_What the task asks_
Through the end of the data below, output every line exactly, beginning with the line that contains "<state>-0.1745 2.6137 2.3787".

(Material for this exercise)

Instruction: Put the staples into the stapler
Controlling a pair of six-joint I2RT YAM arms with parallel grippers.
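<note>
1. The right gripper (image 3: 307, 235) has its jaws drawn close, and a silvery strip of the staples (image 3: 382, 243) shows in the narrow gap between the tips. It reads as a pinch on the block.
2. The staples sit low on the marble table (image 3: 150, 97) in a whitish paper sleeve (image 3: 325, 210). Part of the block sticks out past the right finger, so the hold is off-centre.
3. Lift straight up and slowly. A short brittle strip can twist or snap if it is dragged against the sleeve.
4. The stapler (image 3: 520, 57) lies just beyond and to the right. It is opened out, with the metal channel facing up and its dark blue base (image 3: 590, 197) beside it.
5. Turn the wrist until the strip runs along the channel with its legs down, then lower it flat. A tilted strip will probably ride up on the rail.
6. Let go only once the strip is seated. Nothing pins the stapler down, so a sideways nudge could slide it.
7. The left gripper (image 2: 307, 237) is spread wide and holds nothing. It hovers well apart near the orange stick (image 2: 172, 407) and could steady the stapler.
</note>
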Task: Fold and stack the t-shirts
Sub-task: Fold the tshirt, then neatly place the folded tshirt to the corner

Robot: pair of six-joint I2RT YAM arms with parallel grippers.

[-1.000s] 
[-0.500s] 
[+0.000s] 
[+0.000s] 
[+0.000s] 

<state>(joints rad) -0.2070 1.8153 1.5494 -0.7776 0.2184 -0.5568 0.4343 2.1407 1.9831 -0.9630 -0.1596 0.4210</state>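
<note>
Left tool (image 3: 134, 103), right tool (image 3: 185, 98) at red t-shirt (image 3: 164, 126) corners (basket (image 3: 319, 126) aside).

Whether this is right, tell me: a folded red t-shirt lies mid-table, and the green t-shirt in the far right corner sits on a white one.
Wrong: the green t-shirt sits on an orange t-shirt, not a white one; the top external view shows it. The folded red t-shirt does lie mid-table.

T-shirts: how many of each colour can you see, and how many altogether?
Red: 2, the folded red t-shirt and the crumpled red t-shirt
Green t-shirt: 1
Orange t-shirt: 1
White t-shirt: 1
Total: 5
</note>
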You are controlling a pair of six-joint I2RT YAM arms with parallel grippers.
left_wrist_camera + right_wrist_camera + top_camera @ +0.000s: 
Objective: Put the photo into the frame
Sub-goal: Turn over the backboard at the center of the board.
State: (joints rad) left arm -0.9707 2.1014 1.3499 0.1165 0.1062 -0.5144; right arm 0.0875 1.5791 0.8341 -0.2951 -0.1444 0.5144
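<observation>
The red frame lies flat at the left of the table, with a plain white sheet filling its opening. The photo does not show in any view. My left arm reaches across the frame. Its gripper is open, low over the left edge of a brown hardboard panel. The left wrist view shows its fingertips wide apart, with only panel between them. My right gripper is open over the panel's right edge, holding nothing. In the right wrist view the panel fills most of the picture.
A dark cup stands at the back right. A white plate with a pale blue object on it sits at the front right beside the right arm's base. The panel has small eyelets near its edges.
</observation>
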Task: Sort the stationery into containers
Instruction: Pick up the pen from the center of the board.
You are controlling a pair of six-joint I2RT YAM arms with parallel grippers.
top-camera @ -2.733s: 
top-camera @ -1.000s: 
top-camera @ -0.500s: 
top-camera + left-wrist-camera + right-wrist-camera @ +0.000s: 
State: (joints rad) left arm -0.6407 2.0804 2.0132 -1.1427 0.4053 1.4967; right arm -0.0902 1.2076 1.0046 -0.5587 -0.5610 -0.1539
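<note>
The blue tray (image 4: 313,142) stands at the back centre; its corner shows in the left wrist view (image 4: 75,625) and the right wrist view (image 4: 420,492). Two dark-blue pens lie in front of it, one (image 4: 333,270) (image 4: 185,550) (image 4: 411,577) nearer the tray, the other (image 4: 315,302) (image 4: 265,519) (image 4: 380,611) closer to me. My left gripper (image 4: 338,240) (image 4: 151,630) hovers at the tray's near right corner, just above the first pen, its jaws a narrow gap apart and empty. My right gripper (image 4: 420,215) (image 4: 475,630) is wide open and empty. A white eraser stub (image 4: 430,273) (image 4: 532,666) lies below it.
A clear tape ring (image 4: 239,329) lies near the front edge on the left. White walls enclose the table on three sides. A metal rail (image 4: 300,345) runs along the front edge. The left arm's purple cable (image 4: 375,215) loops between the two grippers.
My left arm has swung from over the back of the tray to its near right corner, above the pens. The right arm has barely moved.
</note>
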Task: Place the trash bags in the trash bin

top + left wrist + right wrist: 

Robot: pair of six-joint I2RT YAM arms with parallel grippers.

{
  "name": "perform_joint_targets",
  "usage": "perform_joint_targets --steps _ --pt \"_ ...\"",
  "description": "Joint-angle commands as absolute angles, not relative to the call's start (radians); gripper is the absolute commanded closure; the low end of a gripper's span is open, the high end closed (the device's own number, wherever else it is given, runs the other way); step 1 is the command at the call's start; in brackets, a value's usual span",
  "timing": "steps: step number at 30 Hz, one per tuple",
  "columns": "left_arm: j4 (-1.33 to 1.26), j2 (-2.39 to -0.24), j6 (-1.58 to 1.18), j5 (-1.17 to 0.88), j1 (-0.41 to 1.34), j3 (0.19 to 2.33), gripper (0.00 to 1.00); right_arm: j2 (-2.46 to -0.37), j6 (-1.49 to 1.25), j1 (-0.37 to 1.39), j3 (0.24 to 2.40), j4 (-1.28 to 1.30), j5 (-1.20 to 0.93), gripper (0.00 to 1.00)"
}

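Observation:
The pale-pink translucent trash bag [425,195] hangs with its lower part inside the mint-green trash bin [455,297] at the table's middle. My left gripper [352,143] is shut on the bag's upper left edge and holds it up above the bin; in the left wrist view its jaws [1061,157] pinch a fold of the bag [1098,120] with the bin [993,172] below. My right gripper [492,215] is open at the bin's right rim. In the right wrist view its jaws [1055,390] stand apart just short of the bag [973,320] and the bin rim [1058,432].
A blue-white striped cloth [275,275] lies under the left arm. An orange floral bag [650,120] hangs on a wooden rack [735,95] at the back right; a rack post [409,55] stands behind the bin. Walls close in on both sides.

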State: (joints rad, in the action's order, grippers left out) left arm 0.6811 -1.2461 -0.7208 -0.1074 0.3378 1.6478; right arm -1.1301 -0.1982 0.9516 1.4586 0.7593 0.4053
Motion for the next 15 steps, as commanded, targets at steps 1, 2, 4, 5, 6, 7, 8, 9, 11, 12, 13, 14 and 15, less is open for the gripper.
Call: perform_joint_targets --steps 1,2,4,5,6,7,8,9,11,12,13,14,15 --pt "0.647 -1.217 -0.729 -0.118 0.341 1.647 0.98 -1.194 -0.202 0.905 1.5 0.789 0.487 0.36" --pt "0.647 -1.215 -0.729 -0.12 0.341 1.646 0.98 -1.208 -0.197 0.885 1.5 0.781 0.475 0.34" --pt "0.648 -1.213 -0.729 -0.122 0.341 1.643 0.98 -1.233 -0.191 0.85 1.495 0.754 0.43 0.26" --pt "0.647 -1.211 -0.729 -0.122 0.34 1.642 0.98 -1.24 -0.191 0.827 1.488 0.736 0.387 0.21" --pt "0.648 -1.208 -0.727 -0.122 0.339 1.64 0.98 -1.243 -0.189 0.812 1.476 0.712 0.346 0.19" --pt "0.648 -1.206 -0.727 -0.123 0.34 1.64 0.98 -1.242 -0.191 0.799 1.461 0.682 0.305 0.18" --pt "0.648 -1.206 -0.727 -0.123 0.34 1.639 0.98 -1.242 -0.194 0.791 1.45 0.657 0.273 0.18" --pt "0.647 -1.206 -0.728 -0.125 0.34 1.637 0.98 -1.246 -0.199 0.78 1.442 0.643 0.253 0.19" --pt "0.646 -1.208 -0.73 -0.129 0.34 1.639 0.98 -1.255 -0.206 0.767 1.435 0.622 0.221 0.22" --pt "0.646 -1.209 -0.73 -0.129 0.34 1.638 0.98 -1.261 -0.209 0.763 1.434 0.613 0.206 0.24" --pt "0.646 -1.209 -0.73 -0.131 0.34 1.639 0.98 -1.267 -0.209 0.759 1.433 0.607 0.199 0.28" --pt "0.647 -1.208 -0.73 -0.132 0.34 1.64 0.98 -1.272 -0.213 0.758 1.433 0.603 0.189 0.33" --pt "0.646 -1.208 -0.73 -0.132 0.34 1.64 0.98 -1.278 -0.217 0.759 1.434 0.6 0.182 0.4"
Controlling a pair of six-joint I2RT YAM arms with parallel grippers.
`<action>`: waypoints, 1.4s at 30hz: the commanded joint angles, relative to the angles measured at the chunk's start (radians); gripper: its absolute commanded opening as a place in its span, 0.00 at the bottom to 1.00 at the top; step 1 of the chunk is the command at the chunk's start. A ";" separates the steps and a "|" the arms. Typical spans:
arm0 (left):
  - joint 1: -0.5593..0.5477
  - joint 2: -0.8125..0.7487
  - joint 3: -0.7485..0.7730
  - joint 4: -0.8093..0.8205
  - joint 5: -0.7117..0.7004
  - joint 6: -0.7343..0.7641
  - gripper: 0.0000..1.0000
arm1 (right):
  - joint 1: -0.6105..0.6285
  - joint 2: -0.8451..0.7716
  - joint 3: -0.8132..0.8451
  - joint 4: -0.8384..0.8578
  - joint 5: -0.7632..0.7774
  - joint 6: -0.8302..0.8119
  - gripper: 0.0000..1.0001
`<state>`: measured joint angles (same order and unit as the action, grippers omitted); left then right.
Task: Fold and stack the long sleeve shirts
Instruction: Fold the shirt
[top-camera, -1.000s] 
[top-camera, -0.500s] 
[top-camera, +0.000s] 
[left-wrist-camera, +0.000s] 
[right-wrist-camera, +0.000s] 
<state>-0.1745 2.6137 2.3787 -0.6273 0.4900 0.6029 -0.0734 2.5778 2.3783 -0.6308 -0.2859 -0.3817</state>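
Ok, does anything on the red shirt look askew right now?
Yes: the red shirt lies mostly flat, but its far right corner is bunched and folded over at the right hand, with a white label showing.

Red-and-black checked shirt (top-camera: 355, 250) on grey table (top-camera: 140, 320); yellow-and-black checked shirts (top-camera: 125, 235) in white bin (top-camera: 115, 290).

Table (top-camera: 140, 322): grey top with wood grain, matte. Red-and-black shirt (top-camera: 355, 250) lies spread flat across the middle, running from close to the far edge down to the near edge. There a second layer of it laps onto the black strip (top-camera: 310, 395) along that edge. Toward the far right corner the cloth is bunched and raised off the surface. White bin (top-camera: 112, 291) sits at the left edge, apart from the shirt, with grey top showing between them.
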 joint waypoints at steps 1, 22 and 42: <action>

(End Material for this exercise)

_Written reply_
<state>-0.1745 2.6137 2.3787 -0.6273 0.4900 0.6029 -0.0734 2.5778 2.3783 -0.6308 -0.2859 -0.3817</state>
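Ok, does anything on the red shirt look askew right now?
Yes: the red shirt lies mostly flat, but its far right corner is bunched and folded over at the right hand, with a white label showing.

Red-and-black checked shirt (top-camera: 355, 250) on grey table (top-camera: 140, 320); yellow-and-black checked shirts (top-camera: 125, 235) in white bin (top-camera: 115, 290).

Table (top-camera: 140, 322): grey top with wood grain, matte. Red-and-black shirt (top-camera: 355, 250) lies spread flat across the middle, running from close to the far edge down to the near edge. There a second layer of it laps onto the black strip (top-camera: 310, 395) along that edge. Toward the far right corner the cloth is bunched and raised off the surface. White bin (top-camera: 112, 291) sits at the left edge, apart from the shirt, with grey top showing between them.
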 joint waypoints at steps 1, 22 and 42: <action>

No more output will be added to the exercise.